What to do: From the entries that follow, reproduce exactly and only the lines from the line with "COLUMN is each" to the line with "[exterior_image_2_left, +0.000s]", endpoints included.

Material for the task:
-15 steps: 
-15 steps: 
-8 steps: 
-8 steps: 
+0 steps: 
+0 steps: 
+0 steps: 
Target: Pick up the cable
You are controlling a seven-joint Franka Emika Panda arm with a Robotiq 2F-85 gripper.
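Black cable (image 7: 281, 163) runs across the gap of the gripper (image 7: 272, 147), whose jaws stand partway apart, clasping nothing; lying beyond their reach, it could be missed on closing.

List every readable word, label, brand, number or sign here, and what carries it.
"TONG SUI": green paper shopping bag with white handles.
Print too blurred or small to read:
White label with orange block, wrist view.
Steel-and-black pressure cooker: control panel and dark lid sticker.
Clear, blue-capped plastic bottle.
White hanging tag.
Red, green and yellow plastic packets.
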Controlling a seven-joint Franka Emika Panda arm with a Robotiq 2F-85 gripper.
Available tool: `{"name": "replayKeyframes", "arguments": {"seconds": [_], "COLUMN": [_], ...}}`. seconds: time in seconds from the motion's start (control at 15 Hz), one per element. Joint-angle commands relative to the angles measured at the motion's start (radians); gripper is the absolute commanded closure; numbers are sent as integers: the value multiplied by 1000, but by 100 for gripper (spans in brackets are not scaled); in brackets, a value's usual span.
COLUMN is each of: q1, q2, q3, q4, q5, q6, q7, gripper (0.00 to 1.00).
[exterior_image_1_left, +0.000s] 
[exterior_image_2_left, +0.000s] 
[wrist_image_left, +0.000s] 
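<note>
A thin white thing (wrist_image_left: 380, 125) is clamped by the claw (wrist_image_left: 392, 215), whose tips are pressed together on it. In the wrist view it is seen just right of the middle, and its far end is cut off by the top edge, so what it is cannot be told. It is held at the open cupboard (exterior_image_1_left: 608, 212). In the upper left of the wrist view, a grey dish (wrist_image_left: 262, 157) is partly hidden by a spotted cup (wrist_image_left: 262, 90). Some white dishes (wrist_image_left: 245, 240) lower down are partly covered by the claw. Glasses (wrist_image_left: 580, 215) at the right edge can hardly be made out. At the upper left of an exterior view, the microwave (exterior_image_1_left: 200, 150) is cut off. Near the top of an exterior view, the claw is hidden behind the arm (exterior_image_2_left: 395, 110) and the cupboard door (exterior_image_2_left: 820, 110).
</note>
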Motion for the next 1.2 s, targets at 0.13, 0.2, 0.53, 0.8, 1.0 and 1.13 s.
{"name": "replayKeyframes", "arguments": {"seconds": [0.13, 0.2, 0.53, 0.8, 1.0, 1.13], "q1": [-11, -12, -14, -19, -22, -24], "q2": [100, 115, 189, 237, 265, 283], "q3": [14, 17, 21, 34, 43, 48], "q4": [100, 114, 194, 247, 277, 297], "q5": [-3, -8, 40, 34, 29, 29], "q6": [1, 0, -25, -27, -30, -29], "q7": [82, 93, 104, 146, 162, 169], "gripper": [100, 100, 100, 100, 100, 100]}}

Your solution:
COLUMN is each of: q1, q2, q3, q4, q5, q6, q7, gripper (0.00 to 1.00).
[exterior_image_1_left, +0.000s] 
[exterior_image_2_left, +0.000s] 

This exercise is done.